* _Work to be completed_
Scan the entries below and say how many lines contain "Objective". Write only the number.

* _The records_
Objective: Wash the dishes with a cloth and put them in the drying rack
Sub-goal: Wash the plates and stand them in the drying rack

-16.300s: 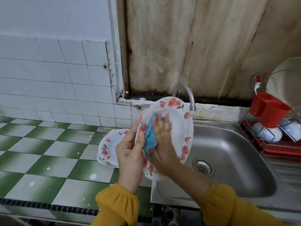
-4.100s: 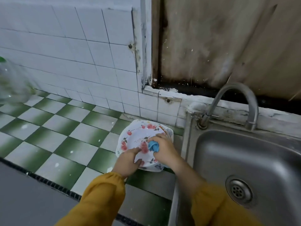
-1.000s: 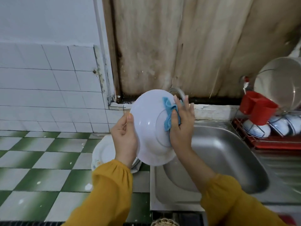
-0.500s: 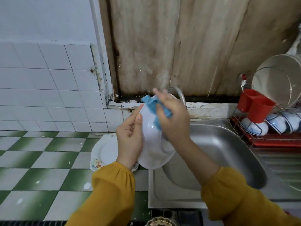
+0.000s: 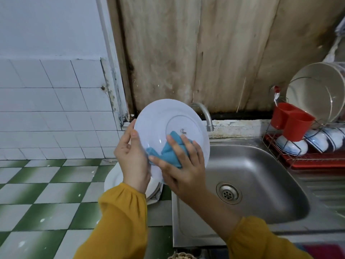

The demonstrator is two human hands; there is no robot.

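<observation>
1. White round ceramic plate point(image 5: 164, 118): held upright in the air, underside toward the camera, with the foot ring and a small printed mark visible. Position: over the left edge of the sink, in front of the tap.
2. Left hand point(image 5: 131, 157): grips the plate's left rim, thumb on the near face, fingers curled behind the edge.
3. Right hand point(image 5: 184, 167): fingers fairly straight and spread, pressing a crumpled blue cloth point(image 5: 169, 153) against the lower part of the plate's underside. One corner of the cloth sticks out leftward, next to the left hand.
4. Both arms are in mustard-yellow sleeves point(image 5: 123, 221).
5. Stainless steel sink point(image 5: 261, 165): round drain point(image 5: 228, 193) in view.
6. Curved metal tap point(image 5: 204, 114): behind the plate, base partly hidden by it.
7. Stack of white plates point(image 5: 114, 179): on the green-and-white checked tile counter point(image 5: 46, 193), just left of the sink, partly hidden by the left wrist.
8. Red wire drying rack point(image 5: 308, 161), right of the sink:
   - blue-and-white bowls point(image 5: 292, 147) standing on edge
   - a red plastic double cup point(image 5: 295, 122) at the rack's near-left corner
   - a large metal pot point(image 5: 315, 92) tipped on its side at the back
</observation>
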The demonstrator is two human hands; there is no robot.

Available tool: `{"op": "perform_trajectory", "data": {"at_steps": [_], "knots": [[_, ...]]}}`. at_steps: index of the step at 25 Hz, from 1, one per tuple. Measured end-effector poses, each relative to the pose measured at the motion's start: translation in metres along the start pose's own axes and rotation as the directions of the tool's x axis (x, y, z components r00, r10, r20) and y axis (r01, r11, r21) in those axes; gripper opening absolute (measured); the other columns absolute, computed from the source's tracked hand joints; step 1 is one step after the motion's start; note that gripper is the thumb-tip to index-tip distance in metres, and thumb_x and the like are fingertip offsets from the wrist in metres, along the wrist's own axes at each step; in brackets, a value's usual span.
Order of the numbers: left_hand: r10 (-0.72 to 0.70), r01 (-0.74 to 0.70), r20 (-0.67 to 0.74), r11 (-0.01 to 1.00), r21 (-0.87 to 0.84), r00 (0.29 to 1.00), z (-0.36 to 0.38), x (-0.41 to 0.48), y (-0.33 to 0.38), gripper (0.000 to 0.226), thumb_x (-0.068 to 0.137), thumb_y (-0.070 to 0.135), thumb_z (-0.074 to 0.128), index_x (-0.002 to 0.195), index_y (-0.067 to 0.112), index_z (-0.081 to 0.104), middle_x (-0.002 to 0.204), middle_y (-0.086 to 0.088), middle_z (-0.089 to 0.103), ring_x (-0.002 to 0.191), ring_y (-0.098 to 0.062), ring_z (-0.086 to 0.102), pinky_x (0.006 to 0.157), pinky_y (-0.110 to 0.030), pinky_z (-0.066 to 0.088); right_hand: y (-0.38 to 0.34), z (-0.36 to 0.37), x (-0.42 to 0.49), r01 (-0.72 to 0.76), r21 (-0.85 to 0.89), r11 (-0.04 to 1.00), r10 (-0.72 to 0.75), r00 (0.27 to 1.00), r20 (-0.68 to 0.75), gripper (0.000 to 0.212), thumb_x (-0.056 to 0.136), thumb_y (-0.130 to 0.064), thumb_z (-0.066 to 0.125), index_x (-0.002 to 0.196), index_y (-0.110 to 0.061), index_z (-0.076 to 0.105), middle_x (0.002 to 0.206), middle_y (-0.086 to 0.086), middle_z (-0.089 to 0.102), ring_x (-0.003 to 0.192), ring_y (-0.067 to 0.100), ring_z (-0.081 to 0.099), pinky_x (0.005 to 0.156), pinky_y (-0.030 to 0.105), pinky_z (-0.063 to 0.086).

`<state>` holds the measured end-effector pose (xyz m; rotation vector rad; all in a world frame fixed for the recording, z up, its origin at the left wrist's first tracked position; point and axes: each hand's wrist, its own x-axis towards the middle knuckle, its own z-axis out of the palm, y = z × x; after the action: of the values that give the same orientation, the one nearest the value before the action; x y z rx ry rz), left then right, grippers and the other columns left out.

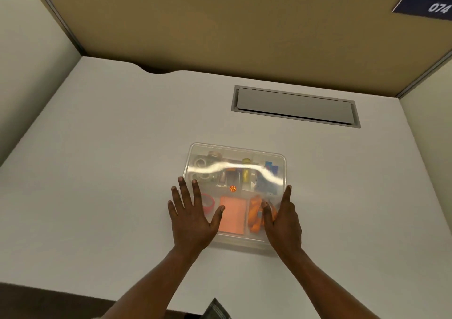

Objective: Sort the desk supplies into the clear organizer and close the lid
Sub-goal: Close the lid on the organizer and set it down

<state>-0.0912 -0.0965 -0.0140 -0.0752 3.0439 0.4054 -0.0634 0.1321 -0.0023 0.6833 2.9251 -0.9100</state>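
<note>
Both hands flat, fingers spread — left hand (190,217), right hand (282,221) — on organizer lid (234,169).

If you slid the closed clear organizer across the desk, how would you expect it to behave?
The clear organizer is low and flat, so it probably will not tip. Its glossy plastic may slide easily on the smooth desk. Loose supplies inside could rattle or shift.

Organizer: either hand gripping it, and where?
Nothing is gripped. The left hand lies flat, fingers spread, on the lid over the clear organizer's near-left corner; the right hand rests open along its near-right edge.
</note>
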Motion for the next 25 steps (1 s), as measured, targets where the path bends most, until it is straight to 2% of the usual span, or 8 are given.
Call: {"op": "perform_trajectory", "data": {"at_steps": [9, 13, 15, 18, 20, 25], "knots": [[-0.078, 0.078, -0.012, 0.995, 0.068, 0.997, -0.051, 0.061, -0.168, 0.097, 0.086, 0.079, 0.026, 0.158, 0.017, 0.008, 0.165, -0.015, -0.004, 0.146, -0.043, 0.021, 0.109, -0.056, 0.033, -0.155, 0.097, -0.009, 0.068, 0.061, 0.996, -0.076, 0.987, 0.14, 0.091, 0.095, -0.054, 0.049, 0.157, -0.022, -0.009, 0.121, 0.012, 0.054, 0.107, 0.032, 0.058, 0.08, 0.045, 0.053], [-0.078, 0.076, 0.014, 0.992, 0.097, 0.997, -0.073, 0.089, -0.232, 0.097, 0.085, 0.08, 0.022, 0.158, 0.017, 0.008, 0.165, -0.016, -0.003, 0.147, -0.044, 0.019, 0.111, -0.059, 0.03, -0.207, 0.127, -0.01, 0.142, -0.003, 0.99, -0.136, 0.955, 0.264, 0.101, 0.092, -0.06, 0.048, 0.154, -0.019, -0.02, 0.125, 0.014, 0.053, 0.101, 0.031, 0.064, 0.078, 0.042, 0.054], [-0.069, 0.065, 0.03, 0.992, 0.108, 0.997, -0.083, 0.101, -0.258, 0.099, 0.084, 0.081, 0.02, 0.158, 0.016, 0.009, 0.165, -0.017, -0.002, 0.147, -0.046, 0.017, 0.112, -0.06, 0.028, -0.225, 0.135, -0.008, 0.194, -0.03, 0.981, -0.171, 0.92, 0.351, 0.106, 0.091, -0.065, 0.047, 0.152, -0.019, -0.026, 0.123, 0.013, 0.06, 0.097, 0.03, 0.067, 0.078, 0.04, 0.055], [-0.066, 0.055, 0.077, 0.989, 0.138, 0.995, -0.095, 0.114, -0.282, 0.101, 0.082, 0.083, 0.012, 0.158, 0.016, 0.007, 0.165, -0.017, -0.004, 0.148, -0.046, 0.013, 0.113, -0.061, 0.024, -0.24, 0.142, -0.003, 0.279, -0.128, 0.952, -0.203, 0.884, 0.422, 0.11, 0.089, -0.069, 0.044, 0.148, -0.017, -0.032, 0.106, 0.01, 0.07, 0.088, 0.027, 0.069, 0.075, 0.037, 0.053], [-0.054, 0.038, 0.095, 0.987, 0.155, 0.994, -0.098, 0.117, -0.286, 0.103, 0.08, 0.085, 0.007, 0.158, 0.017, 0.004, 0.164, -0.017, -0.007, 0.149, -0.045, 0.009, 0.115, -0.061, 0.02, -0.242, 0.145, -0.002, 0.297, -0.173, 0.939, -0.2, 0.882, 0.427, 0.112, 0.088, -0.071, 0.045, 0.148, -0.016, -0.033, 0.102, 0.009, 0.071, 0.086, 0.026, 0.07, 0.073, 0.036, 0.053], [-0.056, 0.037, 0.123, 0.987, 0.155, 0.991, -0.11, 0.117, -0.276, 0.115, 0.073, 0.087, -0.006, 0.157, 0.01, 0.006, 0.162, -0.026, -0.004, 0.148, -0.048, 0.005, 0.117, -0.059, 0.009, -0.235, 0.128, 0.009, 0.291, -0.148, 0.945, -0.175, 0.834, 0.523, 0.107, 0.089, -0.069, 0.045, 0.152, -0.02, -0.025, 0.12, 0.013, 0.067, 0.1, 0.03, 0.068, 0.084, 0.042, 0.055]]}}
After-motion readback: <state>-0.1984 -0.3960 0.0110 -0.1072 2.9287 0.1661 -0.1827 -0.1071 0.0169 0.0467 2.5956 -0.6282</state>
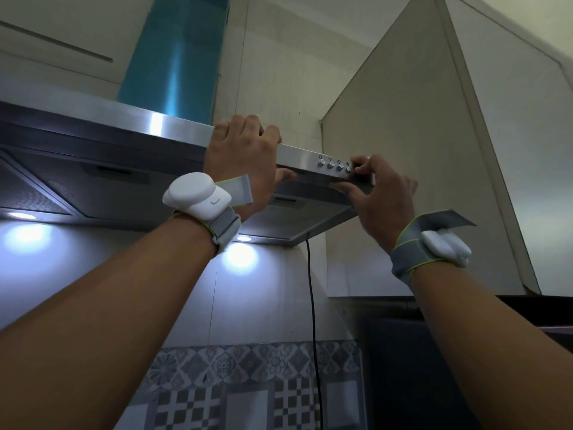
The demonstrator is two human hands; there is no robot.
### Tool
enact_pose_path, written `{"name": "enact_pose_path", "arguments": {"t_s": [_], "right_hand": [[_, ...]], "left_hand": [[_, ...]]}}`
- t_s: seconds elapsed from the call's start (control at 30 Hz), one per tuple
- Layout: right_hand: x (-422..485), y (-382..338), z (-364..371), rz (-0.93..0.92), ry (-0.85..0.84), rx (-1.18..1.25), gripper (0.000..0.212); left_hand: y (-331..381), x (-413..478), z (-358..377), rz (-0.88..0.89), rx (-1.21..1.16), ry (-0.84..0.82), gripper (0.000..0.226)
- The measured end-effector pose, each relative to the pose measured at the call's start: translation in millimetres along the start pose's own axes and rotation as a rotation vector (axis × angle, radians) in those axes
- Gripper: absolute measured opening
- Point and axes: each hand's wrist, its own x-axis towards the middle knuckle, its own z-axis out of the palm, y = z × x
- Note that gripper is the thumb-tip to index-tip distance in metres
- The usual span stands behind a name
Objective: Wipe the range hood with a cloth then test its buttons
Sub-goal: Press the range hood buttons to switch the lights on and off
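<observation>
The stainless steel range hood point(155, 125) runs across the upper left, with a blue-filmed chimney point(173, 57) above it. A row of round buttons point(335, 165) sits at the right end of its front strip. My left hand point(242, 153) grips the front edge of the hood, fingers over the top and thumb below. My right hand point(381, 193) holds the hood's right end, thumb under the strip and a fingertip at the rightmost button. No cloth is in view. Both hood lamps point(244, 238) are lit.
A beige wall cabinet point(403, 181) stands close against the hood's right end. A black power cord point(311, 305) hangs down the wall below the hood. Patterned tiles point(248, 383) cover the backsplash. White sensor units are strapped to both wrists.
</observation>
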Motion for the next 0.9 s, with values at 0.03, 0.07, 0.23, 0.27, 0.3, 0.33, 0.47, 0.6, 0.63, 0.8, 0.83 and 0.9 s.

* _Output for this task_
3